Statutory Jurisdiction

Florida Statute 406.12 states that it is the duty of any person in the district where a death occurs, who becomes aware of the death, to report such death and circumstances forthwith to the District Medical Examiner. 

Florida Statute 406.11 requires that deaths occurring under the following circumstances be reported:

I . By criminal violence of any type;
2. By accident of any type, including delayed deaths and deaths resulting from medical complications following an accident;
3. By suicide;
4. Suddenly while in apparent good health;
*5. Unattended by a practicing physician or other recognized practitioners;
6. In prison or penal institutions;
7. In police custody;
8. Under suspicious or unusual circumstances;
9. By criminal abortion;
10. By poison;
11. By disease, injury or toxic agent resulting from employment;
12. When a body is brought into the state without proper medical certification;
13. When a body is to be cremated, dissected or buried at sea;
14. By disease constituting a threat to public health.
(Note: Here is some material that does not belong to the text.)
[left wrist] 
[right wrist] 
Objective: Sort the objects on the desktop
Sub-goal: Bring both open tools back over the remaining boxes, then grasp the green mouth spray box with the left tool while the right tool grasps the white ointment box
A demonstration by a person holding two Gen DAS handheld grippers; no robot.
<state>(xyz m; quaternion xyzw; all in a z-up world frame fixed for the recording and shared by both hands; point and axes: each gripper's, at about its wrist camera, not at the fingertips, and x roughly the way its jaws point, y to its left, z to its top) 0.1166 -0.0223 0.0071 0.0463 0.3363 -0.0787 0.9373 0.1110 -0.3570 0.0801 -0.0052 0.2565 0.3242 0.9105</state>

*Florida Statute 382.002 (4) defines death without medical attendance as: "A death occurring more than 30 days after the decedent was last treated by a physician except where death was medically expected as certified by an attending physician".

Deaths from natural causes occurring within 24 hours of hospitalization are not reportable unless one of the above is applicable.

Nursing home patients and patients in Hospice programs are considered attended. Such deaths need not be reported to the Medical Examiner unless one of the above is applicable. 

Deaths occurring outside a medical facility should be reported to the Medical Examiner (except  EXPECTED HOME DEATHS).